Wenig Helfer

Festhalle: Der Verschönerungsverein hat sich um Dach und Elektrik gekümmert

Seit Wochen wird an und in der Festhalle der Verschönerungsgemeinschaft Eisenbach gewerkelt. Die Mitte der 70er Jahre erbaute Festhalle im Wald am Ortsrand von Eisenbach ist nach rund 45 Jahren in die Jahre gekommen, und eine grundlegende Sanierung war dringend notwendig.

Die Verantwortlichen hatten wieder zum Helfertag aufgerufen. So wurden Arbeiten erledigt, die in Eigenregie getan werden konnten. Nach Aussage des ersten Vorsitzenden der Verschönerungsgemeinschaft, Gerald Hofmann, stand die Ausrichtung der traditionellen Eisenbacher Kirmes in der Festhalle auf dem Spiel. Noch am Anfang des Jahres wäre es nicht möglich gewesen, die Kirmes in der Festhalle zu feiern.

Vorsitzender Hofmann sagt: „Der extrem schlechte Zustand unserer Festhalle überraschte viele, als sie davon erfuhren. Hier ging es nicht um ein paar Eimer Farbe und ein paar neue Stromleitungen und Steckdosen, sondern um eine groß angelegte Sanierung.“

Vor dem Hintergrund der Dringlichkeit und des Zeitdrucks herrschte bei den Verantwortlichen große Enttäuschung darüber, das am Helfersamstag neben dem Vorsitzenden Gerald Hofmann noch ganze fünf Helfer den Weg in die Festhalle gefunden hatten. Hierfür dankt der Vorsitzende ganz herzlich Jan Hofmann, Peter Possekel, Frank Ullmann, Mario Hamm und Gerhard Schuller.

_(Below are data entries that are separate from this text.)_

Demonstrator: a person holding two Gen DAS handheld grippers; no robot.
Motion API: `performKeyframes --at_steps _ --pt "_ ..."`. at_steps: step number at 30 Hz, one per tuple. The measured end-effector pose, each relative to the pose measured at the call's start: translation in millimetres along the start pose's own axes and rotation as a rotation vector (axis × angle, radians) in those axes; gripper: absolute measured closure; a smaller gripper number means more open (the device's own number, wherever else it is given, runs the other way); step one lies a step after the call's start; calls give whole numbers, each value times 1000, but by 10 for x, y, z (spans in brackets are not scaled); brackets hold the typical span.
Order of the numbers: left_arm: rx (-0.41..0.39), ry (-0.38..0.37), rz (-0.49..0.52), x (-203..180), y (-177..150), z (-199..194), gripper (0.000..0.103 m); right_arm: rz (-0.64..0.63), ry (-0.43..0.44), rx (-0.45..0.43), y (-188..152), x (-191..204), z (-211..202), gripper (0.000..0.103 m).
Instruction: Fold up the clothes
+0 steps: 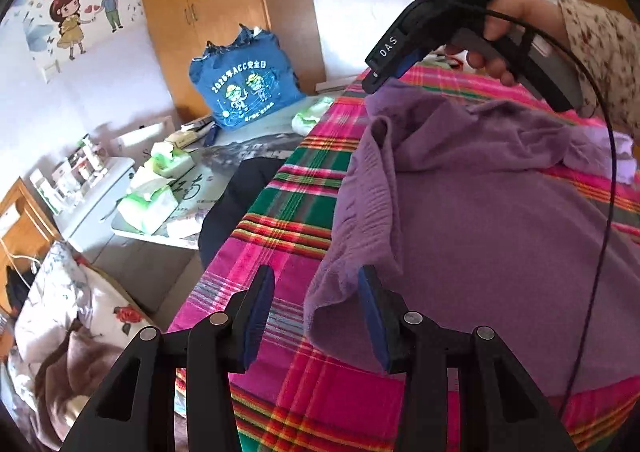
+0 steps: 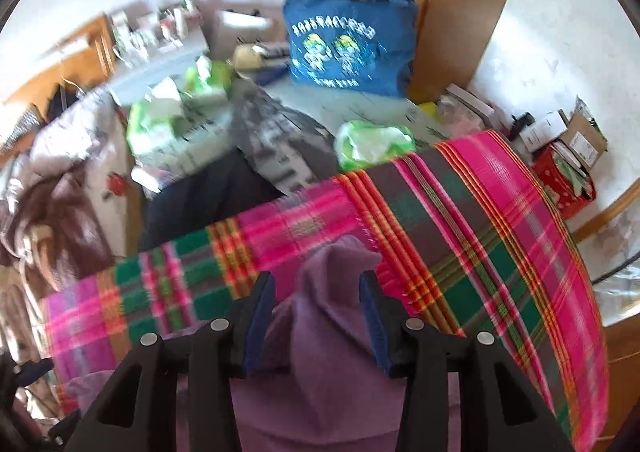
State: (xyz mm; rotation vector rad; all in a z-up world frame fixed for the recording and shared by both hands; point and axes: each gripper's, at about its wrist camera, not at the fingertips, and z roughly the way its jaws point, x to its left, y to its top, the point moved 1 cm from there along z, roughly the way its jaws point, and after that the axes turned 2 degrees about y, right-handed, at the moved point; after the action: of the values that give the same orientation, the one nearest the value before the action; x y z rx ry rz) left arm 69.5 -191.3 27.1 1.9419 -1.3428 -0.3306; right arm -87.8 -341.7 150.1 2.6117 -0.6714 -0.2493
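The plaid cloth (image 1: 304,212) covered the surface I was working on (a bed or a bench, I could not tell which), pink, green and orange, running off toward a cluttered side bench (image 1: 224,188) with a blue printed bag (image 1: 246,88) and green tissue packs (image 1: 150,206).

On the plaid lay the purple garment (image 1: 480,220), spread wide but rumpled, its upper edge bunched into ridges and one corner hanging near my left tool (image 1: 316,316). That tool stood apart: the garment's edge lay against the inner face of one finger, with bare plaid showing in the rest of the gap, so nothing was clamped.

My right tool (image 2: 316,320) pointed steeply down over a raised peak of the same purple fabric, which stood between its fingers. The jaws were apart there too, and I saw no pad pressing on cloth. The view was smeared with motion.

My worries from here: closing on that peak could catch several layers at once and drag a crease into the fold. The left tool might close on only a sliver of hem, which would slip free on the lift. The cable (image 1: 600,252) trailing from the right tool crossed the garment and could snag it.
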Motion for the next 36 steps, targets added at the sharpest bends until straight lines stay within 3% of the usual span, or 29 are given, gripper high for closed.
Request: performKeyframes --at_steps 2,7,15,19,22,25,26,28,30,32,34,36 --pt "-9 38 20 -16 28 31 58 25 19 26 10 -63 71 63" --pt "3 67 16 26 96 139 58 79 40 7 -13 -245 108 95" --pt "80 44 -138 315 98 318 58 69 98 -152 77 -330 -88 96" --pt "118 38 -259 551 87 404 81 64 109 -184 125 -374 -83 96" --pt "131 60 -319 707 67 460 86 60 95 -208 134 -446 -33 96" --pt "154 7 -363 779 51 501 86 50 100 -194 145 -506 61 95" --pt "154 -8 -374 786 47 498 85 37 104 -152 153 -531 155 95" --pt "135 -37 -369 758 61 459 72 26 64 -113 148 -553 250 93" --pt "100 -50 -336 711 92 401 69 5 64 -102 139 -558 280 92" --pt "56 -75 -288 649 127 322 65 -12 62 -104 140 -557 264 85" --pt "26 -90 -228 586 136 250 59 -35 70 -120 158 -543 210 72" --pt "12 -95 -157 535 135 197 58 -58 81 -141 178 -524 146 67"
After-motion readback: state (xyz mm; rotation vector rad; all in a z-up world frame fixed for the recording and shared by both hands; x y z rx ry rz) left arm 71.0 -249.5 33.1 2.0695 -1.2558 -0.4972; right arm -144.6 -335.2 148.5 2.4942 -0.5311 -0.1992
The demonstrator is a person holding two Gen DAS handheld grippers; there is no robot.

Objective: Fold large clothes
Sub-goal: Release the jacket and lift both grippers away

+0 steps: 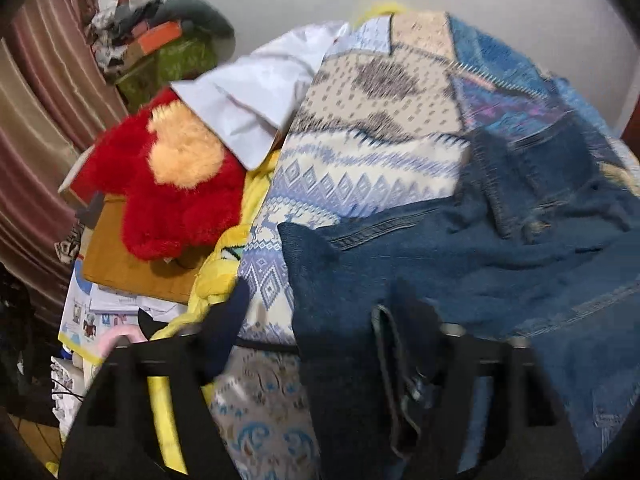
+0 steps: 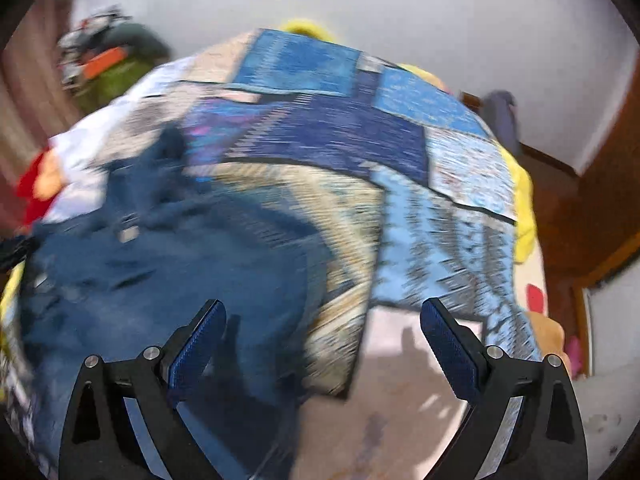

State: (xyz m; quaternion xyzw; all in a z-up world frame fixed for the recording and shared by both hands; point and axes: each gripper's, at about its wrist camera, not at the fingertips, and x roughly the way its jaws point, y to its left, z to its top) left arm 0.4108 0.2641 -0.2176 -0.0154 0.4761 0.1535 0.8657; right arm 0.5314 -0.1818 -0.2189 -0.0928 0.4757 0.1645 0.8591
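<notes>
A pair of blue denim jeans lies crumpled on a bed covered by a blue and cream patterned quilt. In the left wrist view, my left gripper has its fingers wide apart and a fold of the jeans' waistband lies draped between them and over the right finger. In the blurred right wrist view, the jeans lie at the left on the quilt. My right gripper is open and empty above the quilt's near edge, to the right of the jeans.
A red and orange plush toy, a white garment and a cardboard piece lie left of the bed. Piled items stand by the curtain. Yellow bedding edges the quilt. Wooden furniture stands at right.
</notes>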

Neben den in Eigenleistung erbrachten Arbeiten war der größte Brocken das Dach. Es war an zahlreichen Stellen undicht. Hier wurde damals auch noch jede Menge Asbest verarbeitet. Im Mai wurde von einer Fachfirma das komplette Dach entfernt, das vorhandene Asbest musste durch spezielle Maßnahmen entsorgt werden. Das war aufwendig und teuer, aber unumgänglich. Nachdem das komplette Dach einschließlich des Asbestes entsorgt war, fanden ausführliche Beratungsgespräche mit der Fachfirma statt. Am Ende der Gespräche entschieden sich die Verantwortlichen für ein Trapezblech-Sandwich-Dach. Diese Dachart bietet neben hervorragender Dichte außerordentlich gute Schall- und Wärmeisolierung. In das neue Dach wurden drei große Lichtkuppeln eingebaut, die für tolles Tageslicht im Innern der Halle sorgen. Auch können für schnellen Rauchabzug nach einem Brandfall die Lichtkuppeln geöffnet werden.

Abgesehen von dem größten Kostenfaktor, dem neuen Dach, musste die in die Jahre gekommene Elektrik komplett demontiert und erneuert werden. Dieser große Arbeitsposten wurde von fleißigen Helfern vom Fach in Eigenleistung erbracht. Am Ende der Installation wurden die Elektroarbeiten von einer Fachfirma abgenommen. Die vorher erbrachte Eigenleistung sparte der Verschönerungsgemeinschaft jede Menge Kosten.

Das nächste große Vorhaben war, alle Metallschienen und Metallpfosten zu entrosten und anzustreichen.

Gerald Hofmann sagt: „Sollte nach all diesen durchgeführten Maßnahmen noch Geld vorhanden sein, werden wir im Innern der Halle kleine Verputzarbeiten durchführen und die Innenwände neu anstreichen. Dann stünde dem Feiern unserer Eisenbacher Kirmes in der neuen Halle nichts mehr entgegen.“

Seit dem Jahr 2000 feiern die Eisenbacher Kirmesburschen, seit kurzem als Kirmesgesellschaft mit ihren Kirmesmädchen in der Festhalle ihr traditionelles Fest. Deshalb waren die Verantwortlichen der Verschönerungsgemeinschaft auch bemüht, bis zur Eisenbacher Kirmes die Sanierungsarbeiten abzuschließen.

Einziger Wermutstropfen bei den Sanierungsarbeiten ist die geringe Bereitschaft der Verschönerungsgemeinschaft, bei den Arbeiten zu helfen. Hierbei hatten die Verantwortlichen doch mit mehr Hilfe von Eisenbacher Bürgern gerechnet, denn ihnen allen kommt eine intakte Festhalle zugute.

Gerald Hofmann hofft, dass beim nächsten Arbeitseinsatz am Samstag, 30. Juni, ab 9 Uhr mehr Freiwillige den Weg in die Festhalle finden.